Etcd Members Down

etcdMembersDown #

Meaning #

This alert fires when one or more etcd member goes down and evaluates the number of etcd members that are currently down. Often, this alert was observed as part of a cluster upgrade when a master node is being upgraded and requires a reboot.

Impact #

In etcd a majority of (n/2)+1 has to agree on membership changes or key-value upgrade proposals. With this approach, a split-brain inconsistency can be avoided. In the case that only one member is down in a 3-member cluster, it still can make forward progress. Due to the fact that the quorum is 2 and 2 members are still alive. However, when more members are down, the cluster becomes unrecoverable.

Diagnosis #

Login to the cluster.

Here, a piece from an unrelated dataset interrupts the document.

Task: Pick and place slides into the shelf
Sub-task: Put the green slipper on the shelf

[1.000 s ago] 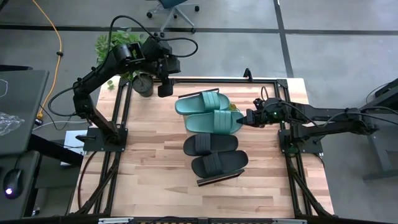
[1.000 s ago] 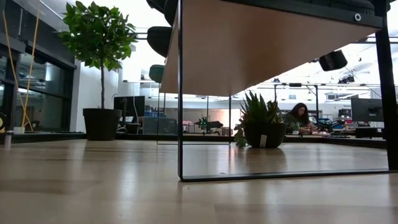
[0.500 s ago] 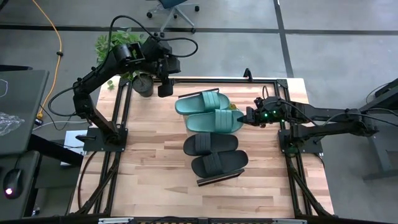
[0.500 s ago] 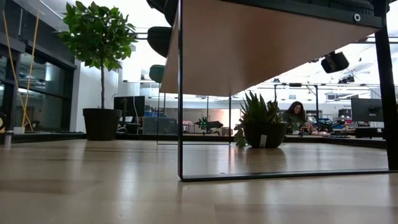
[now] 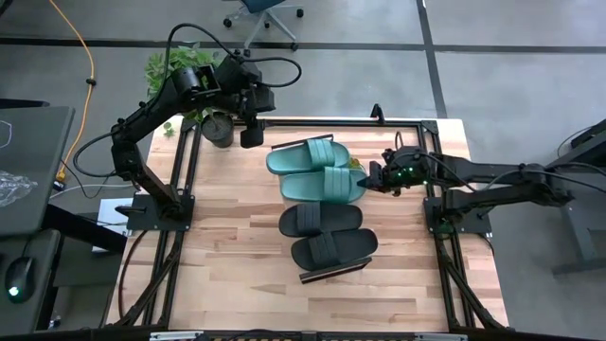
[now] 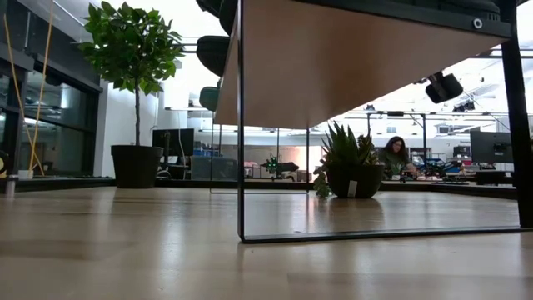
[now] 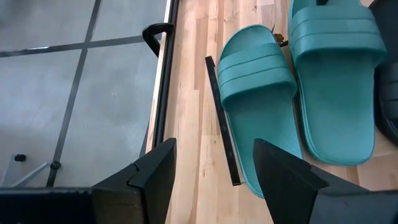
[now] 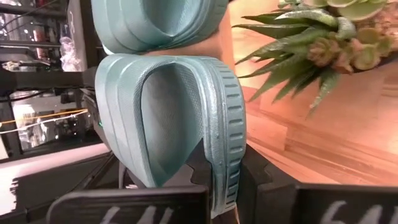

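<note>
Four slides lie side by side, soles down, on the shelf [image 5: 333, 272], whose dark end frame [image 7: 222, 124] and wooden underside [image 6: 350, 58] show. Two are teal [image 5: 305, 156] [image 5: 324, 184], two black [image 5: 320, 220] [image 5: 331, 250]. My right gripper [image 5: 372, 177] is at the toe end of the second teal slide [image 8: 168, 106], shut on it. My left gripper [image 5: 251, 133] hangs open [image 7: 214, 149] above the table's far side, left of the first teal slide [image 7: 261, 106], touching nothing. My right gripper holds the second teal slide by its ribbed strap [image 8: 225, 180], near where the strap meets the sole at the toe opening. One finger [image 8: 130, 205] is inside the opening, the other [image 8: 323, 205] outside. It comes level from the table's right. The slide lies on the shelf.
A potted plant [image 5: 216, 128] stands at the table's far left corner, behind my left gripper. A small succulent [image 8: 311, 37] [image 6: 350, 167] sits just beyond the held slide's toe. Dark rails [image 5: 407, 121] edge the table. Bare wood [image 5: 227, 237] lies left of the shelf. A person [image 6: 398, 158] sits far behind.
My right gripper has moved a little toward the table's left, and the second teal slide has slid the same way along the shelf with it.
</note>
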You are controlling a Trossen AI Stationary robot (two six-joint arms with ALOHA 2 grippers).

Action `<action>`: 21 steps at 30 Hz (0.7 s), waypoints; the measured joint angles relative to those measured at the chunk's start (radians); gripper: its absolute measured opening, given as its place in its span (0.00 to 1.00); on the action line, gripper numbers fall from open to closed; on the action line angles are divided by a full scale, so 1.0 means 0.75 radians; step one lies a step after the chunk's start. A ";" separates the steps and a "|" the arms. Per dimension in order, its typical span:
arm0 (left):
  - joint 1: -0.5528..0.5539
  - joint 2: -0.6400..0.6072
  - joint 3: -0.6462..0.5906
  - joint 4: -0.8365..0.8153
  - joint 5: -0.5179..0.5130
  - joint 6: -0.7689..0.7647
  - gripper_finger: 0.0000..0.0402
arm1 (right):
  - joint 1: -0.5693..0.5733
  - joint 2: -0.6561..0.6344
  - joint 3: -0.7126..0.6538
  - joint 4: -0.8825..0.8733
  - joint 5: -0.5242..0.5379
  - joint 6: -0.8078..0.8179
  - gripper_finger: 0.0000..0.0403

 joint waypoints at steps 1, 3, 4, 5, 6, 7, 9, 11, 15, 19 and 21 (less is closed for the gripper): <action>0.000 0.000 0.000 0.000 0.000 0.000 0.50 | 0.000 0.012 0.000 0.017 -0.005 0.000 0.02; 0.000 0.000 0.000 0.000 0.000 0.000 0.50 | 0.000 0.035 0.000 0.045 -0.007 0.000 0.02; 0.000 0.000 0.000 0.000 0.000 0.000 0.50 | 0.000 0.048 0.000 0.060 -0.010 0.000 0.02; 0.000 0.000 0.000 0.000 0.000 0.000 0.50 | 0.000 0.057 0.000 0.068 -0.013 0.000 0.02; 0.000 0.000 0.000 -0.001 0.000 0.000 0.50 | 0.000 0.065 0.000 0.072 -0.016 0.000 0.02; 0.000 0.000 0.000 0.000 0.000 0.000 0.50 | 0.000 0.075 0.000 0.081 -0.018 0.000 0.02; 0.000 0.000 0.000 -0.001 0.000 0.001 0.50 | 0.000 0.087 0.000 0.096 -0.022 0.000 0.02; 0.000 0.000 0.000 -0.001 0.000 0.001 0.50 | 0.000 0.097 0.000 0.127 -0.025 -0.004 0.02; 0.000 0.000 0.000 0.000 0.000 0.001 0.50 | 0.000 0.098 0.000 0.146 -0.025 -0.009 0.02; 0.000 0.000 0.000 0.001 0.000 0.002 0.50 | 0.000 0.098 0.000 0.156 -0.028 -0.015 0.02; 0.000 0.000 0.000 0.001 0.000 0.006 0.50 | 0.000 0.098 0.000 0.155 -0.027 -0.015 0.02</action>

Check health of master nodes if any of them is in NotReady state or not.

$ kubectl get nodes -l node-role.kubernetes.io/master=

General etcd health #

Login to one of the master nodes to validate that the etcdctl command is available:

$ etcdctl version

Run the following command to get the health of etcd:

$ etcdctl endpoint health -w table

TLS args may be added for secure etcd. eg: --cacert /etc/ssl/etcd/ssl/ca.pem --cert /etc/ssl/etcd/ssl/node-$(hostname).pem --key /etc/ssl/etcd/ssl/node-$(hostname)-key.pem

Mitigation #

If an upgrade is in progress, the alert may automatically resolve in some time when the master node is up and running again.

In the case when you are running on AWS, the AWS instance retirement might need a manual reboot of the master node.